Records from a data collection:
------------
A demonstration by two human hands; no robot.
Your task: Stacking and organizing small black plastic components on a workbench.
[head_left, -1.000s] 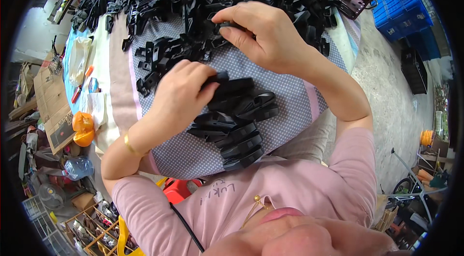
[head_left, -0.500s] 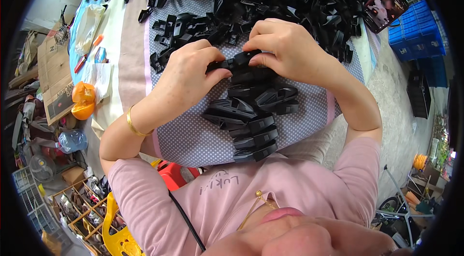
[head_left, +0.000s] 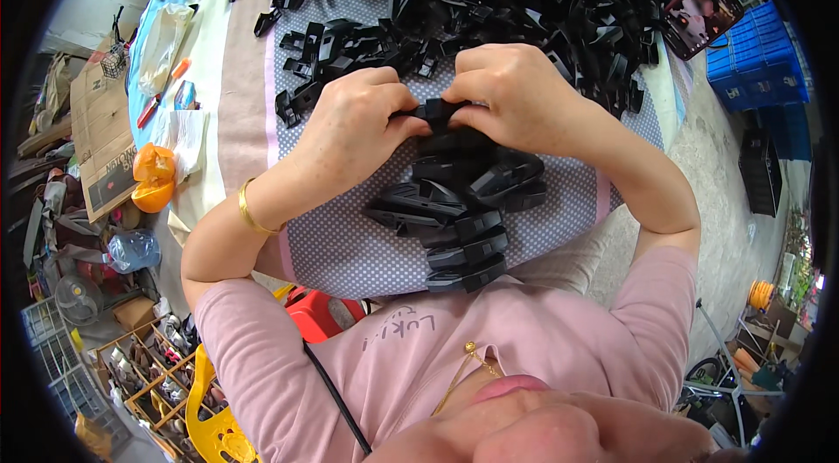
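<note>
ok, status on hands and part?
Left hand and right hand both pinching one black plastic clip. Assembled clips stacked below. Nothing in the way.

Black plastic parts [head_left: 454, 218] lie on a white cloth with small grey dots [head_left: 350, 236] edged by a pink stripe [head_left: 273, 87], beside a pale beige strip [head_left: 240, 105], a pink shirt [head_left: 419, 358], a gold bangle [head_left: 247, 211], blue crates [head_left: 756, 61] and a red stool [head_left: 319, 314].

Bright even daylight, fisheye-warped dark rim
</note>
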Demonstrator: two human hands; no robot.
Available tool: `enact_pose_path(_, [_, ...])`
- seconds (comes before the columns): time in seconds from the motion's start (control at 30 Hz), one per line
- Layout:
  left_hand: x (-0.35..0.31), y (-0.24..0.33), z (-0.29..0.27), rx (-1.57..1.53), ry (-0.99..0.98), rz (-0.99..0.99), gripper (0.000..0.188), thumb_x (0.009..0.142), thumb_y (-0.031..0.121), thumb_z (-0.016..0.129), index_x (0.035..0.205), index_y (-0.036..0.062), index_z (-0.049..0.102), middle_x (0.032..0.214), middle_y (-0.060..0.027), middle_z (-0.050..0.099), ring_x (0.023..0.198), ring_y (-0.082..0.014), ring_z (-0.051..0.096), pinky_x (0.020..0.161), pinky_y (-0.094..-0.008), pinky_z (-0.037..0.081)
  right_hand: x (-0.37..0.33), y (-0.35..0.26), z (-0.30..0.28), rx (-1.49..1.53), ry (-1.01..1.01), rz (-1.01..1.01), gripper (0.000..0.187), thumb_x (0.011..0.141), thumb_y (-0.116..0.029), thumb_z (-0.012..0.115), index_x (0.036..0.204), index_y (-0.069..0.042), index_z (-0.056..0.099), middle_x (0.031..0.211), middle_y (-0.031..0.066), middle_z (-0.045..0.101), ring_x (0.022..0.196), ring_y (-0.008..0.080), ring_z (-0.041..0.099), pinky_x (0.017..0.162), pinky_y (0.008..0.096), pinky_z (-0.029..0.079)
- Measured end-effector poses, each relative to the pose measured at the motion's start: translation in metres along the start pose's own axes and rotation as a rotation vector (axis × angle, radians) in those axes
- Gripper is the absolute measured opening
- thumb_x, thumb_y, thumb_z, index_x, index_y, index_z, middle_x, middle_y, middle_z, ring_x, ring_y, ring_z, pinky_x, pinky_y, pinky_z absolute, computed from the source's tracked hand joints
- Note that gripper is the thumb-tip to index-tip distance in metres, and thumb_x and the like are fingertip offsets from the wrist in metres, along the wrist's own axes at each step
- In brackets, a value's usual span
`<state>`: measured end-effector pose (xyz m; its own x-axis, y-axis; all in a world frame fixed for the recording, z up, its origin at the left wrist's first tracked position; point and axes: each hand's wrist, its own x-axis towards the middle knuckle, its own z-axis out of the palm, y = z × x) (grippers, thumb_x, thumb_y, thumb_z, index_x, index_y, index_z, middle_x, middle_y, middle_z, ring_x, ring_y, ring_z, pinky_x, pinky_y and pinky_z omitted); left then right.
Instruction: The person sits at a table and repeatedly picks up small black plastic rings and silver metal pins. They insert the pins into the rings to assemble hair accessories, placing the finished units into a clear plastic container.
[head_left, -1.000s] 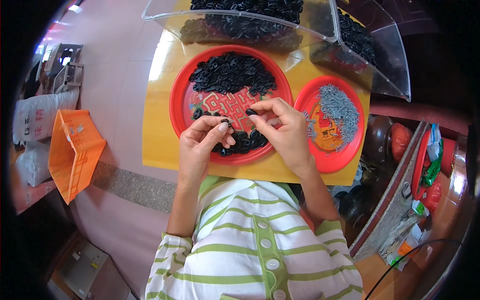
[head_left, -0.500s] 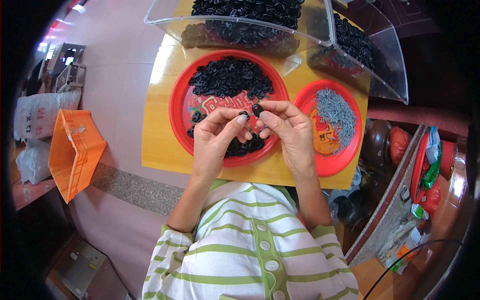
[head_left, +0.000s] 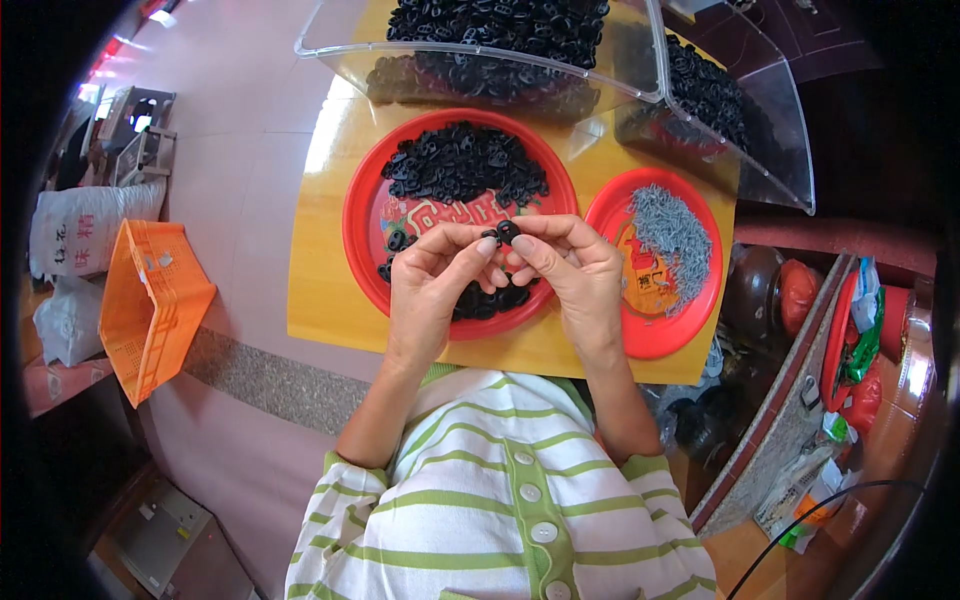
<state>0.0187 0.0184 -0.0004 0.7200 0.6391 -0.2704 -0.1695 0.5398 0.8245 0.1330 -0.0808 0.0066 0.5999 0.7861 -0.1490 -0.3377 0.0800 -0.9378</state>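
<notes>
Over the front part of a round red tray [head_left: 352,250], my two hands meet fingertip to fingertip. My right hand [head_left: 575,268] pinches a small black oval plastic piece [head_left: 508,231]. In the closed fingertips of my left hand [head_left: 437,272] is another small black part [head_left: 491,236], mostly hidden by the thumb; the two parts touch or nearly touch. Behind my hands, a heap of flat black plastic pieces [head_left: 462,165] covers the far side of the tray. More black pieces [head_left: 488,302] lie at its near side, partly under my hands.
A second red tray [head_left: 640,340] at the right holds many small grey metal pins or screws [head_left: 675,235]. Two clear plastic bins [head_left: 480,50] full of black pieces stand at the back of the yellow table [head_left: 320,310]. An orange crate [head_left: 150,310] sits on the floor at left.
My hands have come closer together, and the right hand's black oval piece has moved left and slightly down toward the left fingertips. The view has shifted a little.
</notes>
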Motion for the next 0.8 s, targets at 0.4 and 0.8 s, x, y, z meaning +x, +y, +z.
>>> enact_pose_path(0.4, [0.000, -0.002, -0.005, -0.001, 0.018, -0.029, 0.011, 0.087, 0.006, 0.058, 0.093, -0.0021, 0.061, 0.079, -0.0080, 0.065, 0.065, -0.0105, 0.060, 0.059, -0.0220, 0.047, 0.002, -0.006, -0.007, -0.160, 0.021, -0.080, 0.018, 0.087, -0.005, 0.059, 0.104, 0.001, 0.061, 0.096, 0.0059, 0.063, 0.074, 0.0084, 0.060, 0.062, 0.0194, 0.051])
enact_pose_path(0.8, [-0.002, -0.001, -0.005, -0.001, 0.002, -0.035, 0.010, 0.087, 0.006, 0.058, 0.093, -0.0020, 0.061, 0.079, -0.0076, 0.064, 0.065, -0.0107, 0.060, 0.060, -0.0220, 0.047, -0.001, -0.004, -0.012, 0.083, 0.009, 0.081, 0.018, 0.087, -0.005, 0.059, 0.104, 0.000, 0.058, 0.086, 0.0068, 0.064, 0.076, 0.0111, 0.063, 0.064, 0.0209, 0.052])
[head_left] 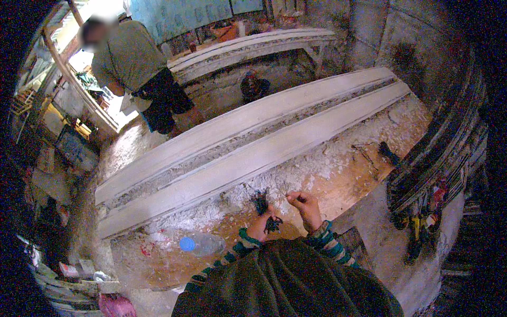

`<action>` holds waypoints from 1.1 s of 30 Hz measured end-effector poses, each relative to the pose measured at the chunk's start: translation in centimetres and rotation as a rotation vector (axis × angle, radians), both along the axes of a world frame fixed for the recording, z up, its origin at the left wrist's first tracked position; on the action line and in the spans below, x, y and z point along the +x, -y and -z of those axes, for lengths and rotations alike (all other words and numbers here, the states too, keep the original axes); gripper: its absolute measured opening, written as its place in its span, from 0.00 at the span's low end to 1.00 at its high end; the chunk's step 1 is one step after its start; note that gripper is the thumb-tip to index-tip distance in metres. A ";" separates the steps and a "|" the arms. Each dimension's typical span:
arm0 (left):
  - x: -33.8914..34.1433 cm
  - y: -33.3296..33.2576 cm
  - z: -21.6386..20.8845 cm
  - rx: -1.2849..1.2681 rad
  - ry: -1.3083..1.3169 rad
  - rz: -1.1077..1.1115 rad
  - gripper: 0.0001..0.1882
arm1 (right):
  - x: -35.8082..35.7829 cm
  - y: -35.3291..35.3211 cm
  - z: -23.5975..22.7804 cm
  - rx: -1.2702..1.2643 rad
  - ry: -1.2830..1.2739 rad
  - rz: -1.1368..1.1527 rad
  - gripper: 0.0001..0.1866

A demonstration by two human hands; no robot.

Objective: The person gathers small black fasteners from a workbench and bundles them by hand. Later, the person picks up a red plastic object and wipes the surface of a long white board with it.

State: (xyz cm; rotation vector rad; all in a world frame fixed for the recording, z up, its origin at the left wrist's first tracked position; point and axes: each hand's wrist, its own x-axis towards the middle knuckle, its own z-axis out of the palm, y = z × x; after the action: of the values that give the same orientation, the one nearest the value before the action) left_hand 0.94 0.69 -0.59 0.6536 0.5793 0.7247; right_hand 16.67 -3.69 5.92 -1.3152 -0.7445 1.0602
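Observation:
My left hand (259,226) is closed around a small bundle of dark, stringy strands (260,202). The strands stick out above the fist, and more of them hang below it. Just to its right is my right hand (305,207), raised with thumb and fingertips pressed together; whatever may be in that pinch is too small to make out. Both hands are over the near part of a wooden work table (346,186) strewn with white flakes and powder. To the left of my left hand, a clear plastic bottle (209,244) with a blue cap lies on its side.
Two long white mouldings (222,187) run diagonally across the table beyond my hands. Another dark bundle (388,153) lies near the right edge. A person (132,63) stands at the far left, beside a long white bench (243,50). Dark strips (443,132) lean at the right.

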 end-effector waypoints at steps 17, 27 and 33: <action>-0.4 -0.2 -0.3 0.062 -0.227 -0.202 0.12 | -2.5 1.6 -1.4 0.044 0.633 -0.224 0.06; -0.8 -0.9 0.2 0.164 -0.409 -0.015 0.17 | -2.3 1.1 0.4 0.183 0.672 -0.293 0.05; -0.2 -0.5 -1.1 -0.117 -0.311 -0.050 0.16 | -2.0 1.6 -0.1 -0.001 0.521 -0.346 0.05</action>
State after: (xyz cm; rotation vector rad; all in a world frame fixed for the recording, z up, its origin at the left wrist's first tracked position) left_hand 0.73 1.20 0.49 0.6490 0.9200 0.6338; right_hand 14.65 -5.30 6.00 -1.5173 -1.4003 0.9881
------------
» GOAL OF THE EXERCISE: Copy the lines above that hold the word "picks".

» YOUR SOLUTION:
Instruction: The person sits at a table and repeatedly picks up small black plastic rings and silver metal pins. They insert the pins into the rings to assemble hair accessories, placing the finished units into a clear plastic container.
Objective: The person gathers small black fasteners from a workbench and bundles them by hand. Later, the person picks up a red plastic object and wipes the surface of a long white board with it.

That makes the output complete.